The piece centers artistically on an intentional blurring of form, mingling animation and fine art in a way that, while it has been done before, is rarely done this well. The silhouettes bring to mind Kara Walker’s satirical, politically charged reclamation of the Southern Gothic trope, or else the moving picture book that Tateh creates on the streets of New York in the turn-of-the-century musical Ragtime. We see many standard horror tropes–haunted houses, mirrors, lighthouses, trees with spidery branches reaching to the moon. But each of these is created only to be dismantled—spliced, exploded, reversed, satirized, deconstructed in ways that are just subtle enough to be mind-blowing. Take a swirling ocean current washing over two sets of feet once, twice—a third time and now the second set is bones, before becoming feet again. The live accompanying cello lets out a haunting echo; the girl a few seats down an audible gasp. Or take two Picasso-esque foreheads, leaning toward each other in admiration, then competitive brutishness, then moving so close together that the forms are distorted and we are left with nauseating negative spaces that disorient the viewer.
The live music accompanying the show consists of three musicians who at times performed on various keyboards, cello, electric guitar and voice. If the show had been purely auditory, the audience would still have left more than sated. The musicians form a barren, vibrating landscape that can only be described as somewhere at the intersection of U2, Phillip Glass, and Amy Winehouse. The cellist plays at times with gorgeous romantic bow-strokes, at times with spacey atonal explorations. The vocalist, providing the only language in the show, easily could have become an overstated presence, but instead expertly navigates the territory between active cast member and passive creator of a mellifluous, textural backdrop.

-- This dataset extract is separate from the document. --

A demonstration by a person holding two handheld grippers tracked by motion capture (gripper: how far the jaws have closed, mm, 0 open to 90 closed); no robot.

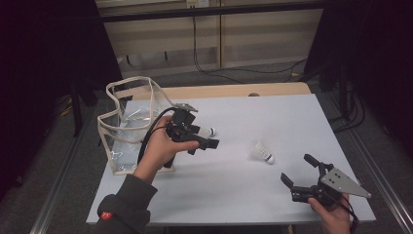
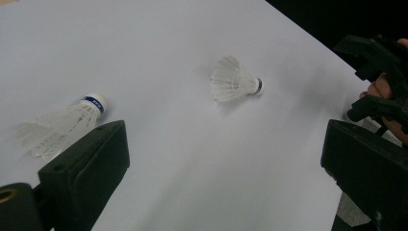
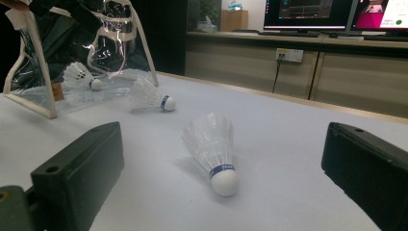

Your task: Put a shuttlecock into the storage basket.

Using the same projectors that might be recognizable in a middle school classroom, the show somehow manages to navigate a complex but easily understandable conception of grief and selfhood. We gain a sense of vulnerability from witnessing the creation of the illusion, which is graceful but imperfect; occasionally we can even glimpse the edges of hands holding puppets over the projectors. Every aspect of the form is as intentionally performative, arbitrary, and removed as the process of mourning itself. Sometimes we see these rituals of mourning literally, such as when Ava drapes a mirror with a cloth. The covered mirror explodes across the home like spilled ink, and we bear witness to the failure of this intentionality—the superficiality of ostensible control over one’s grief.
The show’s exploration of place is also indelibly felt, as we see the ways in which familiar spaces can be brutally haunted by memory. Our vision of the deceased sometimes comfortingly floats into our lives—a ghostly hand makes its move on the other side of a long-abandoned chessboard—and sometimes fractures our psyches. The house, with its Victorian wallpaper and framed silhouettes, is broken into vertical splices that shake with the rhythm of a panic attack.
Somehow, Manual Cinema achieves all of this in a way that is shocking but ironic, sweet but never too sweet. They are ambitious in scope but also incredibly self-aware. And they do all of this in complete wordlessness, which is perhaps what truly shakes the puppet show out of its characterization of jokey craftiness and into one of somber, delicate introspection.